Bernard-Henry Lévy
Os Últimos Dias de Charles Baudelaire
Um romance sobre a agonia do poeta Baudelaire, afásico e auto-exilado na Bélgica.
1. Inicialmente mais conhecido como tradutor do americano Edgar Allan Poe, Charles Baudelaire (1821-67) é o grande poeta do simbolismo francês, tornado célebre pelo processo escandaloso que envolveu o seu principal livro de poemas, Les Fleurs du Mal.

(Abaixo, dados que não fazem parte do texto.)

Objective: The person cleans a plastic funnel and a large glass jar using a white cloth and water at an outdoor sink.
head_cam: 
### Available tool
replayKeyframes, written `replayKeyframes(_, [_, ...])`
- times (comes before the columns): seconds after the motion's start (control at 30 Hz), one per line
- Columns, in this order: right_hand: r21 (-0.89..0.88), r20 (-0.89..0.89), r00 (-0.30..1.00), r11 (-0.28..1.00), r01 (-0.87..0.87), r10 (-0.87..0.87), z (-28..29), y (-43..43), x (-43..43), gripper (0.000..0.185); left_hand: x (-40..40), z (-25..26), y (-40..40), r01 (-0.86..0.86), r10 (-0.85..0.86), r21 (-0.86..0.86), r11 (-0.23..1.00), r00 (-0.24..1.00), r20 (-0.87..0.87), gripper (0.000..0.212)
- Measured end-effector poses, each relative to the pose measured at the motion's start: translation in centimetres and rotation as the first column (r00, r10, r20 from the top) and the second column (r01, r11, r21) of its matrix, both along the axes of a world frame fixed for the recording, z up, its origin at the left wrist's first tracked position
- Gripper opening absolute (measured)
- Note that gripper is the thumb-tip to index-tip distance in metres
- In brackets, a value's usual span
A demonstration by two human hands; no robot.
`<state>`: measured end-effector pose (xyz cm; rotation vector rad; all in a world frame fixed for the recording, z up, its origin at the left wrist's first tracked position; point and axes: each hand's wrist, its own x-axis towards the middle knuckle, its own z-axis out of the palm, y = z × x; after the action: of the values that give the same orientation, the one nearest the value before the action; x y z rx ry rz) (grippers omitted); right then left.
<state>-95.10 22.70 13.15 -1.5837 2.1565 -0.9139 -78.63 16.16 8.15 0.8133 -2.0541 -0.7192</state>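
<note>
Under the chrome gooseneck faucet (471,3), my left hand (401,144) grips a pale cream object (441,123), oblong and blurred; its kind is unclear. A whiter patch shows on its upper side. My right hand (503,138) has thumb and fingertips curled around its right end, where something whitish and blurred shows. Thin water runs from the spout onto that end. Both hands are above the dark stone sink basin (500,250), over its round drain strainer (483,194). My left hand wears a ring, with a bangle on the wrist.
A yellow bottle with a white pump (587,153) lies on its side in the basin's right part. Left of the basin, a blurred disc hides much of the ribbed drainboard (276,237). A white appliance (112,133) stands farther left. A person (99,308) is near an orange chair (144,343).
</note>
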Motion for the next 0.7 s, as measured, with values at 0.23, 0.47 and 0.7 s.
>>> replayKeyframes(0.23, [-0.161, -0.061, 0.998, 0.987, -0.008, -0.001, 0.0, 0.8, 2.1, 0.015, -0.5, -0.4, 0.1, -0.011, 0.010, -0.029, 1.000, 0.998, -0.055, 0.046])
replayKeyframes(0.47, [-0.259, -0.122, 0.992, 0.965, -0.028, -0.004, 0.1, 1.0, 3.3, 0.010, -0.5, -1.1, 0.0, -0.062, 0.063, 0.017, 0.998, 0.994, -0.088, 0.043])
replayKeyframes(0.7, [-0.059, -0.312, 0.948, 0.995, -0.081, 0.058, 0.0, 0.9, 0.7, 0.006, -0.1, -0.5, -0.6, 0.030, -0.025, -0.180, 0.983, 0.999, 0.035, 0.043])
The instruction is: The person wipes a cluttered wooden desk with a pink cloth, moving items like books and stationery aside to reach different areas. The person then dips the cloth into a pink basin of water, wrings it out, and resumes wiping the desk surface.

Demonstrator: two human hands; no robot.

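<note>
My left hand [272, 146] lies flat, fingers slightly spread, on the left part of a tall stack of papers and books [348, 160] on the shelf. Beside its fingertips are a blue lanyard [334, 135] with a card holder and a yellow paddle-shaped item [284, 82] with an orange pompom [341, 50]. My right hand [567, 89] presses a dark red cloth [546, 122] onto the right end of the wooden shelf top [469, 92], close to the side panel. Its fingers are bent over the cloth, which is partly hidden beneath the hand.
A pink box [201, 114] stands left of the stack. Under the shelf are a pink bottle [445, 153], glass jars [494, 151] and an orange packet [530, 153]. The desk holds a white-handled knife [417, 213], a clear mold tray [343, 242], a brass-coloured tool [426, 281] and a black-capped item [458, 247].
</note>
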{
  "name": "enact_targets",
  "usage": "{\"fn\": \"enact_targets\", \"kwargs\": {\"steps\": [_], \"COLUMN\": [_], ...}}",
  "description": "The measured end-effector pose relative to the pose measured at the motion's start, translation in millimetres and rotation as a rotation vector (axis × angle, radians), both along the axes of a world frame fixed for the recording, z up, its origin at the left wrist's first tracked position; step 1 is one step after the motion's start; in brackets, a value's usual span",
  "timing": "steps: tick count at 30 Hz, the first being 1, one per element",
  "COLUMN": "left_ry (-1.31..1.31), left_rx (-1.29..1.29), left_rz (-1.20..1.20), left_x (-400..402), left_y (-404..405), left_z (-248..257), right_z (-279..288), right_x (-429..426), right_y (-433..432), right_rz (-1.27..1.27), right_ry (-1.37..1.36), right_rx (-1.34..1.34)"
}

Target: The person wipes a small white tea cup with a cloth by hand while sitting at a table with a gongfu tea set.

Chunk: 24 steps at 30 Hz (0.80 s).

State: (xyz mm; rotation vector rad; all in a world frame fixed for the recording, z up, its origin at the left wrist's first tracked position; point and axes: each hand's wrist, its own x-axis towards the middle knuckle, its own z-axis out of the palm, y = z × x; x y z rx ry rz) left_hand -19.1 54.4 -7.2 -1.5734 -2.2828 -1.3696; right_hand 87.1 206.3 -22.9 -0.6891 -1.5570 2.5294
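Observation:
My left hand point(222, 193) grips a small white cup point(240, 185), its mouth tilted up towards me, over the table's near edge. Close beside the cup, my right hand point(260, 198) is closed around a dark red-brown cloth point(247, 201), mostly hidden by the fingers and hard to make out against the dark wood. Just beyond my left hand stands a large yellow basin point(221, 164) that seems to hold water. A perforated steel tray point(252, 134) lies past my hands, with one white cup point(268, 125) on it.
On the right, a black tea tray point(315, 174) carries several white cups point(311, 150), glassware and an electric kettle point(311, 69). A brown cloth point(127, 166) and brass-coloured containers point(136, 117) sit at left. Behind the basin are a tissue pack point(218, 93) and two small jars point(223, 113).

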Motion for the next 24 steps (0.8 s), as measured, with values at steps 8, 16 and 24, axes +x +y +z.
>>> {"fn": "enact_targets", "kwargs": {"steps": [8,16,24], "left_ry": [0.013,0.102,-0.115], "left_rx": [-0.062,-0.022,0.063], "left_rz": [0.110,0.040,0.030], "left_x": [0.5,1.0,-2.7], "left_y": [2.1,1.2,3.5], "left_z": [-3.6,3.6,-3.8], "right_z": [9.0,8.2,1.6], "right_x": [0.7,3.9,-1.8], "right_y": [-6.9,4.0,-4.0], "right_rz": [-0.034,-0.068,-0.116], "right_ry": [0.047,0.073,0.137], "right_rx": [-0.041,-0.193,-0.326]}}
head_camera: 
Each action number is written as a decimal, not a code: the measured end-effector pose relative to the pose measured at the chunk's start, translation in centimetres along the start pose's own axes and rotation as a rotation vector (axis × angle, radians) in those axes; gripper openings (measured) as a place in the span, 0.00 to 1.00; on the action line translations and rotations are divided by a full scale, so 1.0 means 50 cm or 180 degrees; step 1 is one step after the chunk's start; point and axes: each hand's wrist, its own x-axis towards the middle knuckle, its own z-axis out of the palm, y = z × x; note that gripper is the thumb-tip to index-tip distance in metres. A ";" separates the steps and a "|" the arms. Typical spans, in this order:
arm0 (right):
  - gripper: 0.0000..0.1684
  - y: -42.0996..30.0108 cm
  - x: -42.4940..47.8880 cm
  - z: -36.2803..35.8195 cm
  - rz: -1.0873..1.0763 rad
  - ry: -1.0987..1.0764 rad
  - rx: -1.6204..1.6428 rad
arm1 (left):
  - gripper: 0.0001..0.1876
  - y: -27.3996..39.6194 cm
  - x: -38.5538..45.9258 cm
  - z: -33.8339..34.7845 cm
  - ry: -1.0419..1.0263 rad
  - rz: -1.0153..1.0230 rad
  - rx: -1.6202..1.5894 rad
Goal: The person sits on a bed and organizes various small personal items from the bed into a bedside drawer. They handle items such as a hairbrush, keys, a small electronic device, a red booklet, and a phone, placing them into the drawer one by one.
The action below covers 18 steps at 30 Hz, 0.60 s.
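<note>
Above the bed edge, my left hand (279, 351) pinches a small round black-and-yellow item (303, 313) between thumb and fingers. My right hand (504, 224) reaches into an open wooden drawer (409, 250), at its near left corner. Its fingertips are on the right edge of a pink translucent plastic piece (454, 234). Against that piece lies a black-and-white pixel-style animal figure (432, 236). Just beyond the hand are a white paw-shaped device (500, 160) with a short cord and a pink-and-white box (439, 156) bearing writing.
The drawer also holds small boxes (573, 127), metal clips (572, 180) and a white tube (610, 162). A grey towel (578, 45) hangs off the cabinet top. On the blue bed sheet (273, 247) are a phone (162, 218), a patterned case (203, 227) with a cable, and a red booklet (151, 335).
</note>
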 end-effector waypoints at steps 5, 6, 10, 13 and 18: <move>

Editado em 1857, depois corrigido e aumentado pelo autor em 1866, este conjunto de versos marca a derrocada da estética romântica e o triunfo da «arte pela arte» que preconizara Théophile Gauthier, a quem o livro é dedicado. Aspirando à «poesia pura», liberta dos excessos emocionais dos seus predecessores, e das implicações utilitaristas já refutadas pela filosofia kantiana, Baudelaire propõe-se extrair «o belo do Mal», buscando, pelo satanismo, a resolução da dualidade humana, do conflito entre o físico e espiritual, entre arte e vida: «Viens-tu du ciel profond ou sors-tu de l'abîme, /ô Beauté! ton regard, infernal et divin, / Verse confusément le bienfait et le crime,/... / Sors-tu du gouffre noir ou descends-tu des astres?» [Vens tu do Céu profundo ou sais tu do abismo, / Ó Beleza! teu olhar, infernal e divino, / derrama confusamente o bem e o crime,/.../ Sais da voragem negra ou descendes dos astros? - «Hymne à la Beauté»].
A exaltação do Mal, mais um anseio de totalidade do que uma atitude blasfema, revela-se, a par da defesa da racionalidade do trabalho poético, como fundamento do que virá ser a posição modernista. São estes dois grandes temas (embora a dimensão mística do primeiro não tenha sido correctamente entendida), alimentados pelo folclore biográfico criado em torno do «dandy» francês, que estão na base de alguns escritos de Eça de Queiróz - as Prosas Bárbaras, por exemplo - ou que esclarecem parte das opções poéticas de Gomes Leal ou de Cesário Verde entre outros. São eles ainda quem serve de fio condutor ao romance de Bernard-Henry Lévy.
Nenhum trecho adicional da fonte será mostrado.